• _ABOUT THIS TASK_:
Write only the number of lines in the records beneath that hold "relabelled".
━━━━━━━━━━━━━━━━━━━━━━━━━━━━━━
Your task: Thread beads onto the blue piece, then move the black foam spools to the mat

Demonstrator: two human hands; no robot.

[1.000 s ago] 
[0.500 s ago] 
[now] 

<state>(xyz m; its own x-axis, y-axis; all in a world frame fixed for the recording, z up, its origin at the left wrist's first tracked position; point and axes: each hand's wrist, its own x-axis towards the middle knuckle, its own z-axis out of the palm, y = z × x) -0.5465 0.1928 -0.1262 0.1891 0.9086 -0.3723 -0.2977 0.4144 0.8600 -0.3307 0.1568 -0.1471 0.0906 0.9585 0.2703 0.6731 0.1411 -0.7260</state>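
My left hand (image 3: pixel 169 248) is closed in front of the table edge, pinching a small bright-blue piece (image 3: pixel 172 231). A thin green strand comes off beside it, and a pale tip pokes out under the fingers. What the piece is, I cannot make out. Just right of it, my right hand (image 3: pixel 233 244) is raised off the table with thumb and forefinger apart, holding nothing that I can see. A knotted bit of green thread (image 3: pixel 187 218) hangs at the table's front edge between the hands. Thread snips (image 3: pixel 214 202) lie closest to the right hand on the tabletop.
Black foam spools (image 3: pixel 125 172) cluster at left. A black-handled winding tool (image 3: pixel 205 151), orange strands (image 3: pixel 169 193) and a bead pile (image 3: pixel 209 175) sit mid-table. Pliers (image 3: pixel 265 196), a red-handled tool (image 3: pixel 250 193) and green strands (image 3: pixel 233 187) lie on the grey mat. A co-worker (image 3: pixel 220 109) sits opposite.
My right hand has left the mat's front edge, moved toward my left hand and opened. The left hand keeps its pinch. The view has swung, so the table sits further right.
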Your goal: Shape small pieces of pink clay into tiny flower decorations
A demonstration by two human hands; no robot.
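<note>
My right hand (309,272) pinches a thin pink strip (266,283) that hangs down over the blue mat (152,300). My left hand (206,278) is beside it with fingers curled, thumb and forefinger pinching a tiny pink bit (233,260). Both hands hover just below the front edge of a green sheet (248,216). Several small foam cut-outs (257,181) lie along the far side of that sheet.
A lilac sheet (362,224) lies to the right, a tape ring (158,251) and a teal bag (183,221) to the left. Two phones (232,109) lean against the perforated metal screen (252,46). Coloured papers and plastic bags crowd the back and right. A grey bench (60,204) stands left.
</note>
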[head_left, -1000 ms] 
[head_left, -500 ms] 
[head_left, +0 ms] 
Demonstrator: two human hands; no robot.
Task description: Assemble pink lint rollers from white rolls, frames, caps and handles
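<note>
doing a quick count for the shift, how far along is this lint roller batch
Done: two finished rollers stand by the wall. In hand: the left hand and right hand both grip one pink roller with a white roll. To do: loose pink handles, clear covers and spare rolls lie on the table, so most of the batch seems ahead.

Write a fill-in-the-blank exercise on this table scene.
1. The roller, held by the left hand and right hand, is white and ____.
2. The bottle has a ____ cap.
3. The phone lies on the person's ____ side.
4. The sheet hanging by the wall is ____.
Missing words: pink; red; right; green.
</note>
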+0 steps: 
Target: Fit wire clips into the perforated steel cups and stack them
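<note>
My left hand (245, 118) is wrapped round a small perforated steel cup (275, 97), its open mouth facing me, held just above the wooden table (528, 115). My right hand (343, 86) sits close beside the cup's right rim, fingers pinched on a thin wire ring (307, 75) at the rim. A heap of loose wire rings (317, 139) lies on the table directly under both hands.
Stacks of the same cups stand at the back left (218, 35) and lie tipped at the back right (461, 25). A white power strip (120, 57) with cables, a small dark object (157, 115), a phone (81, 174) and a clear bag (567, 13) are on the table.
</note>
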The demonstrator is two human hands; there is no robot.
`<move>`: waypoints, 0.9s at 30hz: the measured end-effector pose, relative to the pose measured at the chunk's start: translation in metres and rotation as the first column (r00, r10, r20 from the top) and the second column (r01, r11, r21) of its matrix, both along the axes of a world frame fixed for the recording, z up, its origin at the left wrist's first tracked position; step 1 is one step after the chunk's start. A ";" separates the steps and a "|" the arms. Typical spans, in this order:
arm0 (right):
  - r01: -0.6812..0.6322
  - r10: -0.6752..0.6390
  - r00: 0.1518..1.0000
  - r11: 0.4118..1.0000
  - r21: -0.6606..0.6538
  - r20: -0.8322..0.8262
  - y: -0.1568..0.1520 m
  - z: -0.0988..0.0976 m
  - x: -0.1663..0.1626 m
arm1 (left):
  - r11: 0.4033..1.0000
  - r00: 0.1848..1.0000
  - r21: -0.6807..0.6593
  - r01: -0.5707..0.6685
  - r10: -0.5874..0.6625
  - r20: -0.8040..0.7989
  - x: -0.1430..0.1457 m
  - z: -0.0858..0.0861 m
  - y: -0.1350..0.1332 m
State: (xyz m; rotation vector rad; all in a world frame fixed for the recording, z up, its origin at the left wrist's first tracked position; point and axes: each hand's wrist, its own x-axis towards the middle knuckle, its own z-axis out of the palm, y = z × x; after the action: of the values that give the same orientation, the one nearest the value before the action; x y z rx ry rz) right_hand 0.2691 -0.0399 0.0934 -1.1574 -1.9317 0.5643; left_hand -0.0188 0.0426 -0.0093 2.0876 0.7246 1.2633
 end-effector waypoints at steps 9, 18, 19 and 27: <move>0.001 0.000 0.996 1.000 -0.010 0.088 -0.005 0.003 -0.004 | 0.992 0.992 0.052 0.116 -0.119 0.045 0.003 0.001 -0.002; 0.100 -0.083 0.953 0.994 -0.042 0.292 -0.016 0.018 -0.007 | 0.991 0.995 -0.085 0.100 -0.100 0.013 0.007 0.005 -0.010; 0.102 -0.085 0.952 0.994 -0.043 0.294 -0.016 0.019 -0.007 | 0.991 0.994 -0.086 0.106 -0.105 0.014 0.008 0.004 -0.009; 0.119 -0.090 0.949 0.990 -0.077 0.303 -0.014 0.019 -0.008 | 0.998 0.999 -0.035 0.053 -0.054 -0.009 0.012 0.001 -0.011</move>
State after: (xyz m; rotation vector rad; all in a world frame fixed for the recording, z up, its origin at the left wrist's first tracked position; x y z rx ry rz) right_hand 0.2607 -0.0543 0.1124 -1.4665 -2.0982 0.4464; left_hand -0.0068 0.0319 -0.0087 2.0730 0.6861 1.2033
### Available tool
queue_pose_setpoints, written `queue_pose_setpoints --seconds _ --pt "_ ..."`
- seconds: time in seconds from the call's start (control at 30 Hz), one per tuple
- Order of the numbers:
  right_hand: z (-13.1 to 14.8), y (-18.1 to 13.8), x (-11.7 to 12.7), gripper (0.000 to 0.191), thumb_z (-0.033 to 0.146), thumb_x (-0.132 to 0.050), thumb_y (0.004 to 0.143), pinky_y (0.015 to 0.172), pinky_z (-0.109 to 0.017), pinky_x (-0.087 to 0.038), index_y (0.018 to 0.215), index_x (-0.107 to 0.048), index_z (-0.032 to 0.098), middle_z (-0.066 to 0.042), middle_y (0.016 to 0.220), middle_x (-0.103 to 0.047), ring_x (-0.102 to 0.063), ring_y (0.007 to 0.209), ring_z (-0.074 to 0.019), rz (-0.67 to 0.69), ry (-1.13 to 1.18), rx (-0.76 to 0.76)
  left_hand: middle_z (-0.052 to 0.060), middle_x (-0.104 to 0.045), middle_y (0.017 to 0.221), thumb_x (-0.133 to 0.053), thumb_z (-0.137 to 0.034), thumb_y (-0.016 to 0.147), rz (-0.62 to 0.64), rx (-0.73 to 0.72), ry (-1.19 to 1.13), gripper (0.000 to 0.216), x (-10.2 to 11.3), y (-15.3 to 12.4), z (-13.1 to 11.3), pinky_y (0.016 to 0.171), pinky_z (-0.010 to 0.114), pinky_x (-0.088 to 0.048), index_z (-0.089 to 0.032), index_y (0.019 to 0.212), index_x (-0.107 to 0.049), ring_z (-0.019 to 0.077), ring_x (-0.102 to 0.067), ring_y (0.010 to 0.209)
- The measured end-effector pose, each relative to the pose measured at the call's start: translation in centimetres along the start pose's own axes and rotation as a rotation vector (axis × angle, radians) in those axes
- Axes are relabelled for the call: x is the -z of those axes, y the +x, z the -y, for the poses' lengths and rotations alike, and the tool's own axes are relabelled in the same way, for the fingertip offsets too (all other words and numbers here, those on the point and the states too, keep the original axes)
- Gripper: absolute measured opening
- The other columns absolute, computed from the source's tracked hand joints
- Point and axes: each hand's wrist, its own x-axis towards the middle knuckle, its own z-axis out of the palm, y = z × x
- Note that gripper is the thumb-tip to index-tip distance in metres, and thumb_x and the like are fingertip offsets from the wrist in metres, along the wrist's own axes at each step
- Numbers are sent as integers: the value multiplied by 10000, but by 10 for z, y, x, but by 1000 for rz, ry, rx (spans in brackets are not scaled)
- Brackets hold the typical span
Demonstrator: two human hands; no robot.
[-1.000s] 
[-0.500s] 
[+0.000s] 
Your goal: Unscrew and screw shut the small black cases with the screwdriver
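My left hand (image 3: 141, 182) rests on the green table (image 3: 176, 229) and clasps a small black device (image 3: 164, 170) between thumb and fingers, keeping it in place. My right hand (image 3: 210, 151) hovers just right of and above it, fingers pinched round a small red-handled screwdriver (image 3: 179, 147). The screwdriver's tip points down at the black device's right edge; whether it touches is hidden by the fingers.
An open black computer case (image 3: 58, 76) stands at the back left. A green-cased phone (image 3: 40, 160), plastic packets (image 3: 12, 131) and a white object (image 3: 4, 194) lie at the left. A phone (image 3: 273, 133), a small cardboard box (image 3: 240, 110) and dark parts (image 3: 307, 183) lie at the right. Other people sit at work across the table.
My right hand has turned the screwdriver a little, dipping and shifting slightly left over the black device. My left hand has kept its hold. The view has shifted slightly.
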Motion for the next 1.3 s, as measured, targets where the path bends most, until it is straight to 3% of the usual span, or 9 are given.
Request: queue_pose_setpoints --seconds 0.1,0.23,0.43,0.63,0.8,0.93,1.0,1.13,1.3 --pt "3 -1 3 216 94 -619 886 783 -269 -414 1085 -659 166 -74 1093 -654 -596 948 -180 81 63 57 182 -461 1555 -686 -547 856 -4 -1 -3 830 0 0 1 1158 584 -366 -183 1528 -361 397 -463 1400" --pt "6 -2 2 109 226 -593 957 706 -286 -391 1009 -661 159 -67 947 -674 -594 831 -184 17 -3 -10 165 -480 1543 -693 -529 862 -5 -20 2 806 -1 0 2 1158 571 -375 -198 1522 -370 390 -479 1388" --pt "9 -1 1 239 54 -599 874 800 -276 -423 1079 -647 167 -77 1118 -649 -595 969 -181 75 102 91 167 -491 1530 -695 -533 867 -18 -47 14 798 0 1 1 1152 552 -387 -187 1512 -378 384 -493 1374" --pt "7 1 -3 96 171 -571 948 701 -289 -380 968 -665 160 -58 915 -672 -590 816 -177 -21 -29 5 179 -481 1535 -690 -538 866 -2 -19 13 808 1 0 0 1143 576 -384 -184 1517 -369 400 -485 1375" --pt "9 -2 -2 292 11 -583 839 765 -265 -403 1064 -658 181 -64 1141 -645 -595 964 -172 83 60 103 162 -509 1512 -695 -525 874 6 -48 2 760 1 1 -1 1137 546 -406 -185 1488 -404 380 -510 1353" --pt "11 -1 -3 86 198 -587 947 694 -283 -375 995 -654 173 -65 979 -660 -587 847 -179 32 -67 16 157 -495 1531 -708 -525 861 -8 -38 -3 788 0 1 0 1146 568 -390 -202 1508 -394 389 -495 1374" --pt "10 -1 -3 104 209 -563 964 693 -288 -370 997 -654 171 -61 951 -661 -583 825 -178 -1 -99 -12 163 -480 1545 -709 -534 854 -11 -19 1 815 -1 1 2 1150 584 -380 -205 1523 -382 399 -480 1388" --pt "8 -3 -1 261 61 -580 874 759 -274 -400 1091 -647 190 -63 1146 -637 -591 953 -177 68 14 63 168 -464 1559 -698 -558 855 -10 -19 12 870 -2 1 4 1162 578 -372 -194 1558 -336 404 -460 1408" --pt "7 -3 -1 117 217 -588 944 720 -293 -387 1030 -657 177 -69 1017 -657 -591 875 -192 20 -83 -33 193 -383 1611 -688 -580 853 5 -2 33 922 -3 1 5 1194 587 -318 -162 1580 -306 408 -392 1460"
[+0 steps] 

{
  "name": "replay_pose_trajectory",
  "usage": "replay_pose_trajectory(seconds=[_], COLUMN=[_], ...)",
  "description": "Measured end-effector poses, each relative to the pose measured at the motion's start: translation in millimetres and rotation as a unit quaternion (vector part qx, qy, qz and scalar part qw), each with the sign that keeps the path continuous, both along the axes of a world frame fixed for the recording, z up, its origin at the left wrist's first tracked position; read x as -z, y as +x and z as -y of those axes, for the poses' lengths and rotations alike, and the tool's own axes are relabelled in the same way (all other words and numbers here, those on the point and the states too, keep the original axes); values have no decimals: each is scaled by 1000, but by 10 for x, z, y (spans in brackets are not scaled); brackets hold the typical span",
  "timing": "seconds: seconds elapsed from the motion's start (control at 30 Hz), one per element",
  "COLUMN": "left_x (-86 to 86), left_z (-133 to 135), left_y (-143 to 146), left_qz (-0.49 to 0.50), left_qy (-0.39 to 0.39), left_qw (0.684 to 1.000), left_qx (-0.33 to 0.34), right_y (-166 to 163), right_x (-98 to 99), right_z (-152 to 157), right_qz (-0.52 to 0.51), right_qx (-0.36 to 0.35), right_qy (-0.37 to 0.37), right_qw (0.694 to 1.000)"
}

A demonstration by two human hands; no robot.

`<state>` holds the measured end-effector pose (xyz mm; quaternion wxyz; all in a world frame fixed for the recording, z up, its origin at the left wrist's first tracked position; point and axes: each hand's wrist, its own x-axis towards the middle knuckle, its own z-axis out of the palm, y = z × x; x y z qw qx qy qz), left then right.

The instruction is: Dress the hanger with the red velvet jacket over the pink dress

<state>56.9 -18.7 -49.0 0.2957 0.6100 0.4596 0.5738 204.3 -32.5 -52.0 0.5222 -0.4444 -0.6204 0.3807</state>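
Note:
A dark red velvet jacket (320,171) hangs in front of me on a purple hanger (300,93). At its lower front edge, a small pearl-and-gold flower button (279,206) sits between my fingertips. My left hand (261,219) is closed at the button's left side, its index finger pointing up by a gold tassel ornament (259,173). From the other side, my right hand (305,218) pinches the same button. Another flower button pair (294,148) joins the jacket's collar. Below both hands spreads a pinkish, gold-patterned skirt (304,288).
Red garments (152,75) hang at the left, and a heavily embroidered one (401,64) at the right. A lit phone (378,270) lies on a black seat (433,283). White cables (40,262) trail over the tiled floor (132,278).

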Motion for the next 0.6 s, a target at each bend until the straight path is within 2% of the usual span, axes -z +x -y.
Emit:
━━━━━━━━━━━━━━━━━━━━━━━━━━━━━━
• _RESPONSE TO THIS EXERCISE_:
2